WHAT YOU WILL DO ▸ Beginning with the line that holds "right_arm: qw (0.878" in the data below, give again every line through the one that holds "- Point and", exactly as written.

RECORDS FOR PROCESSING ▸

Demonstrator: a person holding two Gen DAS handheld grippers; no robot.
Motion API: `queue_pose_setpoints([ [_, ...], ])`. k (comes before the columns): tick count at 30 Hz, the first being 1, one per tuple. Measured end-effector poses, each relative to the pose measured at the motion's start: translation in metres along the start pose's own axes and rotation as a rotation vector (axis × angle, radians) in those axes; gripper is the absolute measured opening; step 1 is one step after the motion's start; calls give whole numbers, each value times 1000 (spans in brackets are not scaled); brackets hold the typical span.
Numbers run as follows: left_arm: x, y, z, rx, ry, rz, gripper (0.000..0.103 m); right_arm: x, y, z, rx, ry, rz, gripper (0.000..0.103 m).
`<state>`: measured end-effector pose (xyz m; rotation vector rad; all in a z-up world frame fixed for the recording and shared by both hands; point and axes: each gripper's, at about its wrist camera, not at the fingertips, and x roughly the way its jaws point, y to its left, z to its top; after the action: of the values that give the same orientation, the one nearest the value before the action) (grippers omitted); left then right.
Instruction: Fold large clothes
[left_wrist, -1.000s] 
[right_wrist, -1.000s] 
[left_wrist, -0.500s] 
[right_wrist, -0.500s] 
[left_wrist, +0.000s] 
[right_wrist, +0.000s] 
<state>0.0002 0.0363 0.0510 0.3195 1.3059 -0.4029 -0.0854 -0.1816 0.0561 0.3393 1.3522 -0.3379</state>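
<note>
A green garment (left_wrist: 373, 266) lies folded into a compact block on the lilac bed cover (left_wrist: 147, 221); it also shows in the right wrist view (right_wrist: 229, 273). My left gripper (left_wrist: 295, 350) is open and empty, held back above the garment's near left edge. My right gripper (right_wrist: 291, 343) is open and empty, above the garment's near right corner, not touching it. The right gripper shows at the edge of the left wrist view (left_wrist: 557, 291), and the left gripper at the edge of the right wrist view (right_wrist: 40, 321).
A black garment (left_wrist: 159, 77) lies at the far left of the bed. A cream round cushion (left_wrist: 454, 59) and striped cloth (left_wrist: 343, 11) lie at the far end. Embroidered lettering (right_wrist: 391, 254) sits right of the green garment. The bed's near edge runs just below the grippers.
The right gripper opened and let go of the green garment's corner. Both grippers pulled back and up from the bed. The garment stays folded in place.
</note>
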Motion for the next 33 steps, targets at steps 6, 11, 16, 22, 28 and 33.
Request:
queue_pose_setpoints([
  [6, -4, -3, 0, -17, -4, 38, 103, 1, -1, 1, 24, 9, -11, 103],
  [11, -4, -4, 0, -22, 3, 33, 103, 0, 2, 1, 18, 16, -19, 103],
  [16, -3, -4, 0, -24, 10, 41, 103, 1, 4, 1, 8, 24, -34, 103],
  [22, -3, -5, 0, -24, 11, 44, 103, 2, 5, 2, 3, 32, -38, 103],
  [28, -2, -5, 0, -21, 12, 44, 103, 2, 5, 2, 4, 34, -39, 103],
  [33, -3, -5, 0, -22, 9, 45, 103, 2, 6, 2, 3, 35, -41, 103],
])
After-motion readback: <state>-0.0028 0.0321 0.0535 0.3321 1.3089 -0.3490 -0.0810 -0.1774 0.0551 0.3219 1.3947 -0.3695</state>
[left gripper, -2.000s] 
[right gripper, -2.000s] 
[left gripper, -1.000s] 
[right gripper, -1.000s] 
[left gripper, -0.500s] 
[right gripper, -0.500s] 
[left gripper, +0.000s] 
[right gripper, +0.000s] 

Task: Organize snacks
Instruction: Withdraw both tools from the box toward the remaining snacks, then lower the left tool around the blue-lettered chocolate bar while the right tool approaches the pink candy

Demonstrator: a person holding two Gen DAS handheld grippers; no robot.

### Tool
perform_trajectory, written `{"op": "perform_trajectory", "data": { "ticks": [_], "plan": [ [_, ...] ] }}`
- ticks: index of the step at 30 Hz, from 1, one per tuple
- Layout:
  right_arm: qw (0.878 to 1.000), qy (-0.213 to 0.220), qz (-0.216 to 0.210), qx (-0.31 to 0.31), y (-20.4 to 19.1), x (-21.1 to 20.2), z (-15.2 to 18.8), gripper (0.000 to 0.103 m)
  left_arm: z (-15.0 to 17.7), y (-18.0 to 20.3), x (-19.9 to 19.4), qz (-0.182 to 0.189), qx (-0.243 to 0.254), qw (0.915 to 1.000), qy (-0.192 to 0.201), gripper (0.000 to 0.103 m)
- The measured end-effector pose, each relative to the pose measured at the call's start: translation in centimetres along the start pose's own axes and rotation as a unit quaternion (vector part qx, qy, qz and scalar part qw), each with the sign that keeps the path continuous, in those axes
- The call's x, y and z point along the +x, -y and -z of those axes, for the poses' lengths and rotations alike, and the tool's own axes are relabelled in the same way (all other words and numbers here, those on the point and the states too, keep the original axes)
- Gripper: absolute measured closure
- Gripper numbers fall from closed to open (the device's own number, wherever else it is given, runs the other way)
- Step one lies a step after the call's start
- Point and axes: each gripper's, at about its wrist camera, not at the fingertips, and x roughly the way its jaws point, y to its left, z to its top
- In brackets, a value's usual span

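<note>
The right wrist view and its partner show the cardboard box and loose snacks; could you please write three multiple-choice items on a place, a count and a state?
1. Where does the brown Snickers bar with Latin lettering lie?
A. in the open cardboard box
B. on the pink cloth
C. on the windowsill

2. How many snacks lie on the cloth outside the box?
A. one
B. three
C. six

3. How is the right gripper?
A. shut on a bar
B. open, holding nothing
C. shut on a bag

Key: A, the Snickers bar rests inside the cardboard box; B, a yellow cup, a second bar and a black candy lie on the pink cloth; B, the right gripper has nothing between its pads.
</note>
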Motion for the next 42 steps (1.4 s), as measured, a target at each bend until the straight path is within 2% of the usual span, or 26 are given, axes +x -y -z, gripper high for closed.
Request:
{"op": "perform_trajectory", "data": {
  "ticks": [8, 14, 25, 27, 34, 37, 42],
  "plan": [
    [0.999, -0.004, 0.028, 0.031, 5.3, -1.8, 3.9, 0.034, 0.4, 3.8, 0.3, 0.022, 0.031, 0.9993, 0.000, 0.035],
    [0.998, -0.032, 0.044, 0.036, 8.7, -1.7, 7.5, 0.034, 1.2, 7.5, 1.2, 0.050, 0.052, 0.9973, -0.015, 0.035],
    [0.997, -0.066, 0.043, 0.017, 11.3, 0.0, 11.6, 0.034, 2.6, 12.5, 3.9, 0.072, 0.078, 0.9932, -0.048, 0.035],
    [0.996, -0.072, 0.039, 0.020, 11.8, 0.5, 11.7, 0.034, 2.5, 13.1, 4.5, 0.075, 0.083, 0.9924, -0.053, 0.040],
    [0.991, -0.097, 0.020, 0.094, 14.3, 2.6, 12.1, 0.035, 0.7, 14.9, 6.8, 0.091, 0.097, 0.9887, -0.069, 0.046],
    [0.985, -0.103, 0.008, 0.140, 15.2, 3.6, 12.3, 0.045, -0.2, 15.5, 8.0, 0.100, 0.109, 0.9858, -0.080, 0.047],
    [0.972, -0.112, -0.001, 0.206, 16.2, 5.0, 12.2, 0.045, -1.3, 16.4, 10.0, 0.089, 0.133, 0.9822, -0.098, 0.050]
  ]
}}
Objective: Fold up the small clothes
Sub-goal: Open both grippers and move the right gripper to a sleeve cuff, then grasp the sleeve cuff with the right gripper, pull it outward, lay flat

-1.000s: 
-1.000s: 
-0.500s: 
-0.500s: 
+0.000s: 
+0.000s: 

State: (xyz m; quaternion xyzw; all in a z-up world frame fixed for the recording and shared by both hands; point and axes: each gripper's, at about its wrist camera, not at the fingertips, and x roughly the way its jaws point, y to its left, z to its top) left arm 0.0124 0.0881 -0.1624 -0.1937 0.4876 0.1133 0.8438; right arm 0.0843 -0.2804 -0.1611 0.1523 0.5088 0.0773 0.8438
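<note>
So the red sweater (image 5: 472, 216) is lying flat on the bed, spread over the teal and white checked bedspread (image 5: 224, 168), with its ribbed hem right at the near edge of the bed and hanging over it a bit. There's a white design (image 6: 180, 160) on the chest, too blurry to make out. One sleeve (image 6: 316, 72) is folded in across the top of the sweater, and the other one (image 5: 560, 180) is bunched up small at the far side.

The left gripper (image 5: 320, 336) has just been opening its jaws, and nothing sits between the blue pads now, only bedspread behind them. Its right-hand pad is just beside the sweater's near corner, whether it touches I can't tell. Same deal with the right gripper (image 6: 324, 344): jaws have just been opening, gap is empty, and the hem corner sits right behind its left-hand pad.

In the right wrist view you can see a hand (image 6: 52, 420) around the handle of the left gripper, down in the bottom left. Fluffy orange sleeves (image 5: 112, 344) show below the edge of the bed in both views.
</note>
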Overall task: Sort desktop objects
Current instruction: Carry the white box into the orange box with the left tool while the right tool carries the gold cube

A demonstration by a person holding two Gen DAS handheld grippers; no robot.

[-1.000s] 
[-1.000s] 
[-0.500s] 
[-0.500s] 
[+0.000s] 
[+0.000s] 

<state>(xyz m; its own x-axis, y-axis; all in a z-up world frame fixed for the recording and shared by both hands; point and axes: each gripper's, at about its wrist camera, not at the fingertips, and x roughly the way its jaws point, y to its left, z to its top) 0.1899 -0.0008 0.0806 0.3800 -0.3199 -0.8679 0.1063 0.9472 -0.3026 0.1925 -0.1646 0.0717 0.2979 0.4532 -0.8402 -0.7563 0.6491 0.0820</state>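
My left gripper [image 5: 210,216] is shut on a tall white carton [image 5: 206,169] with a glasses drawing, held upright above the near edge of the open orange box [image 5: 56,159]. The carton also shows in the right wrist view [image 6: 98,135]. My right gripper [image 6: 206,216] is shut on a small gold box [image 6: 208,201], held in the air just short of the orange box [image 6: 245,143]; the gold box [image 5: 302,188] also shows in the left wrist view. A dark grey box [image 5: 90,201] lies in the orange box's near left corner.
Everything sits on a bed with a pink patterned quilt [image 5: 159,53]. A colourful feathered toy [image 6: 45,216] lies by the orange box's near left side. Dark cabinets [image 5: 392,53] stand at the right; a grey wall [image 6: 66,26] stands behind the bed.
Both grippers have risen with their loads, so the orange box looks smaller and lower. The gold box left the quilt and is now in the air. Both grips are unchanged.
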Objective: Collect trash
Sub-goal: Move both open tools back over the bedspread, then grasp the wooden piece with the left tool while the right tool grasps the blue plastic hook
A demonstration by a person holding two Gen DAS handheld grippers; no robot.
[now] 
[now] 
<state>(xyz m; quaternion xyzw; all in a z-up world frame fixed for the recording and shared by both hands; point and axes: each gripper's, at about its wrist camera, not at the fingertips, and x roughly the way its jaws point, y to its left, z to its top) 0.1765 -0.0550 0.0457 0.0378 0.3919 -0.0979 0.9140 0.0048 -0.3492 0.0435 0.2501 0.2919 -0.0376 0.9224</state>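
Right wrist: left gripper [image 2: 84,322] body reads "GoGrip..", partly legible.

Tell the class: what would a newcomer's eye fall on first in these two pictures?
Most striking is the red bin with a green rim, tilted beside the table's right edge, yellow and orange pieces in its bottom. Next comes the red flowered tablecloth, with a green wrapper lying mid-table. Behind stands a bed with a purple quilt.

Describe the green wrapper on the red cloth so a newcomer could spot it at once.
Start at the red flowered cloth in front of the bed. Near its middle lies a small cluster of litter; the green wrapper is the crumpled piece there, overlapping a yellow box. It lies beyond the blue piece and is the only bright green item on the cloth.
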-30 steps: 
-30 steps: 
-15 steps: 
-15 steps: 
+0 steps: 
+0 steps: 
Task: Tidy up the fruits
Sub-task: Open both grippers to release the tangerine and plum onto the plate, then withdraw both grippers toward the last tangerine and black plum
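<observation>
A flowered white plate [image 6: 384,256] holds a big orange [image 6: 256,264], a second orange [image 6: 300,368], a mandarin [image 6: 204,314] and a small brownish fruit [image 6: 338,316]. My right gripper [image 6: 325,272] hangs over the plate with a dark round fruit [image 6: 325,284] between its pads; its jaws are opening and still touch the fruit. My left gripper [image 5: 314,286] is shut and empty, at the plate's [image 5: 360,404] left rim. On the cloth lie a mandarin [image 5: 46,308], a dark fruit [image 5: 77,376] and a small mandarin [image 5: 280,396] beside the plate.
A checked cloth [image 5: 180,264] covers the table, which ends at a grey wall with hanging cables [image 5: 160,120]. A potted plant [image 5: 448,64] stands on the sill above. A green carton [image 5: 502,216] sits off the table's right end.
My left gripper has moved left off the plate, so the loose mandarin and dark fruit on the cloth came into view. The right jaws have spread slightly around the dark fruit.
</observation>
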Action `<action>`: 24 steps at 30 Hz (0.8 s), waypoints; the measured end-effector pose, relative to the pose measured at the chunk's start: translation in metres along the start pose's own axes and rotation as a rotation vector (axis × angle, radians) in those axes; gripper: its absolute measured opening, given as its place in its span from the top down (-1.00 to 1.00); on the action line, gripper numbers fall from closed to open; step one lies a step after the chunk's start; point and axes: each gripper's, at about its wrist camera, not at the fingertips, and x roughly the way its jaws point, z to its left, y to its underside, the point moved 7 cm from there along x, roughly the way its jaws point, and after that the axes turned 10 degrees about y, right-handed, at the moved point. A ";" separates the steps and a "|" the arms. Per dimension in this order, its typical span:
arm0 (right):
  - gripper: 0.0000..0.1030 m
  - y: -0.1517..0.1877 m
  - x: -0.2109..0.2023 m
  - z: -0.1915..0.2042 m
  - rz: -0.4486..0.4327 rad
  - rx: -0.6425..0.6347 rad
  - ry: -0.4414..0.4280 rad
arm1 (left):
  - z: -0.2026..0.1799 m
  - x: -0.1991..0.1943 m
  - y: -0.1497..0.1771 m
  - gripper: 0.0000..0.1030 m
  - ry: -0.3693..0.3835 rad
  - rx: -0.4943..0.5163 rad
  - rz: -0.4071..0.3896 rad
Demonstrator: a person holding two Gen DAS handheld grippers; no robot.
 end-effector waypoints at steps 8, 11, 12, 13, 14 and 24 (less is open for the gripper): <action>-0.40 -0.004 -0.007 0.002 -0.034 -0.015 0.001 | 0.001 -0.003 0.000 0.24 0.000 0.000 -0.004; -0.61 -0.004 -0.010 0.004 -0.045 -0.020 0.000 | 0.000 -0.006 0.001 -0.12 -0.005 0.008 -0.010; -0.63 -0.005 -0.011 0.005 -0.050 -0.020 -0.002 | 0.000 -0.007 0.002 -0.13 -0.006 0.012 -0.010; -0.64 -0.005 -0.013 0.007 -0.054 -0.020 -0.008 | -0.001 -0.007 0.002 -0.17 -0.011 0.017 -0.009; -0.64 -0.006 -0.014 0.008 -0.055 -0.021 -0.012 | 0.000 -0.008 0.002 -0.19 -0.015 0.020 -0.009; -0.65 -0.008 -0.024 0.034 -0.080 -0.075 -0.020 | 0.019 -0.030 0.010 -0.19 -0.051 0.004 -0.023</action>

REPLY ▸
  right_arm: qw (0.878 to 1.000), qy (-0.213 to 0.220), qz (-0.216 to 0.210), qx (-0.31 to 0.31), y (-20.4 to 19.1), x (-21.1 to 20.2), z (-15.2 to 18.8), gripper (0.000 to 0.103 m)
  left_arm: z (-15.0 to 17.7), y (-18.0 to 20.3), x (-19.9 to 19.4), qz (-0.182 to 0.189), qx (-0.243 to 0.254), qw (0.915 to 1.000), qy (-0.192 to 0.201), gripper (0.000 to 0.103 m)
- The measured end-effector pose, each relative to the pose measured at the call's start: translation in centimetres along the start pose's own axes and rotation as a unit quaternion (vector part qx, qy, qz and scalar part qw), each with the sign that keeps the path continuous, in those axes
- The call's x, y and z point along the +x, -y and -z of those axes, for the poses' lengths and rotations alike, and the tool's own axes are relabelled in the same way (all other words and numbers here, those on the point and the states too, keep the original axes)
- Gripper: absolute measured closure
- Gripper numbers fall from closed to open (the device's own number, wherever else it is given, runs the other way)
- Step one lies a step after the call's start
- Point and axes: each gripper's, at about its wrist camera, not at the fingertips, and x roughly the way its jaws point, y to its left, z to its top

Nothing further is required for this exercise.